Au terme de la simulation, les participantes et les participants doivent répondre à un questionnaire sur leur expérience et en discuter avec les autres membres du groupe dans le cadre d’une séance de débreffage.

« Nous constatons que cette activité est remarquablement efficace, explique monsieur Wright. Les personnes qui y participent montrent une grande inquiétude et prennent leur rôle très à cœur. Elles éprouvent de la colère, de la frustration et de la tristesse. Certaines abandonnent. Nous ne cherchons pas à leur faire croire qu’il s’agit d’une expérience réelle, mais nous leur offrons un aperçu de la difficulté que pose la gestion de notre quotidien avec des moyens financiers insuffisants, et de ce que cela peut représenter d’avoir à demander de l’aide. »

Jusqu’à présent, quelque 800 personnes ont participé aux simulations, dont des élèves et du personnel de l’Université Simon-Fraser, ainsi que des enseignantes et enseignants du primaire et du secondaire de Burnaby, en Colombie-Britannique. Nous projetons également de proposer cette activité à divers organismes communautaires.

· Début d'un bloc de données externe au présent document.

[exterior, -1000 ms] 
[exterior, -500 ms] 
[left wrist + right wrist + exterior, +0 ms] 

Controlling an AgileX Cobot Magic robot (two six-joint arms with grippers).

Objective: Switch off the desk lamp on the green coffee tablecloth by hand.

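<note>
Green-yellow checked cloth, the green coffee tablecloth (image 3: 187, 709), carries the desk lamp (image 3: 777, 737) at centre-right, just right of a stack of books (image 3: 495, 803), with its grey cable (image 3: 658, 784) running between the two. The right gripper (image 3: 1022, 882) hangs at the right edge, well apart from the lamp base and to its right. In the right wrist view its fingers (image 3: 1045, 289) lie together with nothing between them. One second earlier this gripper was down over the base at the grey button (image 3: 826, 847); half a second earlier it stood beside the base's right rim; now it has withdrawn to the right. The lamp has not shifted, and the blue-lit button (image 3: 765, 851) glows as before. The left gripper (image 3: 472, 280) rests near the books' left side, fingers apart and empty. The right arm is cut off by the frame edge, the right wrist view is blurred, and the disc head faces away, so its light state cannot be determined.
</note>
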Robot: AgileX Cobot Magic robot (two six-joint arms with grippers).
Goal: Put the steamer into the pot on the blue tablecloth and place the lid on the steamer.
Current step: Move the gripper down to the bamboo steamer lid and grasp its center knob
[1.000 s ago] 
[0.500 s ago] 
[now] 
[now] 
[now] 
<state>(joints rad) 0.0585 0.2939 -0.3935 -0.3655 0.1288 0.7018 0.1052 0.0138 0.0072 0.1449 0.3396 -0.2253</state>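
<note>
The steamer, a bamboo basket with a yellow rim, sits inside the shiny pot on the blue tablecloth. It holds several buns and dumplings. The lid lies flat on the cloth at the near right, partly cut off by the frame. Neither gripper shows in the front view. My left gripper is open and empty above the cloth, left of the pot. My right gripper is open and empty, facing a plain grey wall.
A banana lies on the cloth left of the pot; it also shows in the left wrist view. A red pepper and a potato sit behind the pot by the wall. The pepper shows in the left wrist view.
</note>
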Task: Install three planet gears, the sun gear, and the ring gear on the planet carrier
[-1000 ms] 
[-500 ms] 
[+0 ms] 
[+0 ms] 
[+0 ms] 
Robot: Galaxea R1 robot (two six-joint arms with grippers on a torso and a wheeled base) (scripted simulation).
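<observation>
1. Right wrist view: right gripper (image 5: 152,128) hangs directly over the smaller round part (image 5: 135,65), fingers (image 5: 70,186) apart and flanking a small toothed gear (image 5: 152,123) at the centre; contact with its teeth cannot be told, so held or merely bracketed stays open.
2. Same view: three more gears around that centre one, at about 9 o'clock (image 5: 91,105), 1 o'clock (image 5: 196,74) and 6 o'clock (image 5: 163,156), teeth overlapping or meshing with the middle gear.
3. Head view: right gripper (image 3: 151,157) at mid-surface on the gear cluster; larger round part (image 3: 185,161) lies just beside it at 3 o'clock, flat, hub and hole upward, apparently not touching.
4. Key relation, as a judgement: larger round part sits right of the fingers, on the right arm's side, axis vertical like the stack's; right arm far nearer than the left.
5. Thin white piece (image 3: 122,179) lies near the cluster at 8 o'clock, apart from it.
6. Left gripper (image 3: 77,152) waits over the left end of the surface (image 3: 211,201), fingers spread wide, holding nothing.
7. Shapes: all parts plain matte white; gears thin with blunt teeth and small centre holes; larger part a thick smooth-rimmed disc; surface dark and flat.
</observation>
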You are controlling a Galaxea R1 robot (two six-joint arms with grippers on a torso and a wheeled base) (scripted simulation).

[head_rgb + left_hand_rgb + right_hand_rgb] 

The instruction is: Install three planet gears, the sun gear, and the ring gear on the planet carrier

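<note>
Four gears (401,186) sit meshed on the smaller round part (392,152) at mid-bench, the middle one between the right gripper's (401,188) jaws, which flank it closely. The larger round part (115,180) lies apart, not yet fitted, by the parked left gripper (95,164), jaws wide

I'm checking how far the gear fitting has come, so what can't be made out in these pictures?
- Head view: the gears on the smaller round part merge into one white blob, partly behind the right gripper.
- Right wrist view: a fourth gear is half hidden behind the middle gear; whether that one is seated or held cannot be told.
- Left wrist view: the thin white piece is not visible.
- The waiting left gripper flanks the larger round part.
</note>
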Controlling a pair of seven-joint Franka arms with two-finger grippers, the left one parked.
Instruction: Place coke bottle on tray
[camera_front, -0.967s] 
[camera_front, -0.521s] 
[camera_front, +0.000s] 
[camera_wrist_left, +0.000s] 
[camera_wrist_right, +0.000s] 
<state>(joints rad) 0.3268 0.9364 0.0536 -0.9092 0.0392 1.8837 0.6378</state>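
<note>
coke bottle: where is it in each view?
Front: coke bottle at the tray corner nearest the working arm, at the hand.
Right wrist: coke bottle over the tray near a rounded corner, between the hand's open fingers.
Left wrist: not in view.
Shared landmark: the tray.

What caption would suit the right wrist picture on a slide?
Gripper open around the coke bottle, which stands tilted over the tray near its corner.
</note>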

Passer de l’empathie à l’action pour lutter contre la pauvreté au Canada

Une grande salle de conférence où des chaises sont disposées en petits cercles.

Les travaux de recherche de monsieur Wright révèlent que les simulations exercent, chez les personnes qui y participent, une influence positive à l’égard des personnes défavorisées sur le plan économique. Cela représente un pas important vers la réduction de la stigmatisation et de la discrimination entourant la pauvreté.

« Nous recueillons des données très intéressantes sur l’évolution des participantes et participants qui délaissent souvent leurs idées initiales pour faire montre d’une plus grande empathie et considérer la pauvreté sous un angle différent, explique-t-il. Nous pouvons démontrer que cette démarche les amène à soutenir davantage les politiques en matière de logement et les idées vis-à-vis d’une meilleure répartition de la richesse, par exemple. » Certaines personnes ayant pris part aux simulations ont même eu envie de participer à des projets communautaires ou de mener des actions politiques visant à soutenir les personnes vivant dans la pauvreté.

Maitland Waddell, doctorant en psychologie sociale à l’Université Simon-Fraser, a participé au projet de simulation sur la pauvreté dans le cadre du cours sur les relations intergroupes donné par monsieur Wright. Cette expérience l’a incité à s’impliquer dans le laboratoire de justice sociale et de relations intergroupes auquel il continue de collaborer à titre d’animateur de l’activité « Joindre les deux bouts ».

Le doctorant aimerait parfaire la simulation en s’appuyant sur l’expérience de personnes ayant connu la pauvreté. « Au départ, notre intention était de présenter une image plus nuancée et plus diversifiée de la pauvreté, précise-t-il. Or, avec la hausse du prix de l’essence et du panier d’épicerie, le moment me semble propice pour entamer une conversation sur les causes systémiques de la pauvreté, c’est-à-dire des facteurs que nous ne contrôlons pas et qui mènent néanmoins à la pauvreté. Ce projet de recherche pourrait servir de point de départ à ces discussions. »

En élargissant la recherche à l’ensemble de la collectivité, nous espérons que le projet « Joindre les deux bouts » ouvrira la voie à de profonds changements sociaux au profit de certaines des personnes les plus vulnérables de notre pays.